Repeat everything in the data exactly except images.

═════ Supplied material

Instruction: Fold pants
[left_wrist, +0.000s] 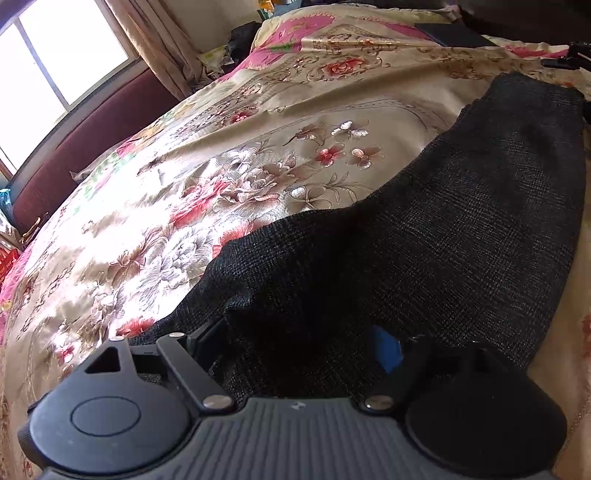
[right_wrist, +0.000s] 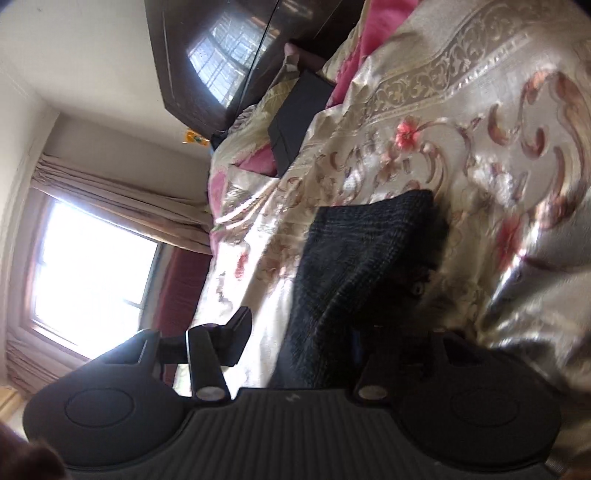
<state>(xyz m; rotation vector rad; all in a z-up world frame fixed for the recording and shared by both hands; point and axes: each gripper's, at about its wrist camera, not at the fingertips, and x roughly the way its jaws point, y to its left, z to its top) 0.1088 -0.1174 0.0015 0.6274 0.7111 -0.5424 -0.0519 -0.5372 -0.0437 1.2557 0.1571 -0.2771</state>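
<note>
The pants (left_wrist: 424, 229), dark with a coarse woven check, lie on the bed (left_wrist: 229, 155) over a glossy floral cover (right_wrist: 480, 147). In the left wrist view they run as a long band from the near edge away to the upper right; the far end looks squared off, and the cloth already seems doubled lengthwise, though I cannot confirm the layers.

Judged handling: soft, limp, fairly thick fabric of moderate weight. It will drape and sag from any single hold. The satin cover looks slick, so the pants may slide when dragged. Nothing fragile.

Recommended hold: the corners of one end, one per gripper, pinching all layers at the edge, then carrying that end over to the other.

Left hand-held gripper (left_wrist: 295, 343): jaws wide apart, straddling the near end, not visibly clamped.

Right hand-held gripper (right_wrist: 314, 339): jaws apart, cloth lying between them; one finger is lost in shadow.
</note>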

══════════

#### [Your response]
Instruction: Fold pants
[left_wrist, +0.000s] 
[right_wrist, +0.000s] 
<state>(xyz m; rotation vector rad; all in a z-up world frame fixed for the recording and shared by both hands; point and axes: each gripper's, at about its wrist camera, not at the fingertips, and x roughly the way its jaws point, y to its left, z to its top) 0.1088 -0.1174 0.0015 0.6274 0.7111 -0.5424 -0.0519 -0.5372 -0.0437 1.2557 0.1571 -0.2771</state>
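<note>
The pants (left_wrist: 424, 229), dark with a coarse woven check, lie on the bed (left_wrist: 229, 155) over a glossy floral cover (right_wrist: 480, 147). In the left wrist view they run as a long band from the near edge away to the upper right; the far end looks squared off, and the cloth already seems doubled lengthwise, though I cannot confirm the layers.

Judged handling: soft, limp, fairly thick fabric of moderate weight. It will drape and sag from any single hold. The satin cover looks slick, so the pants may slide when dragged. Nothing fragile.

Recommended hold: the corners of one end, one per gripper, pinching all layers at the edge, then carrying that end over to the other.

Left hand-held gripper (left_wrist: 295, 343): jaws wide apart, straddling the near end, not visibly clamped.

Right hand-held gripper (right_wrist: 314, 339): jaws apart, cloth lying between them; one finger is lost in shadow.
</note>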

The exercise is finished and nothing remains.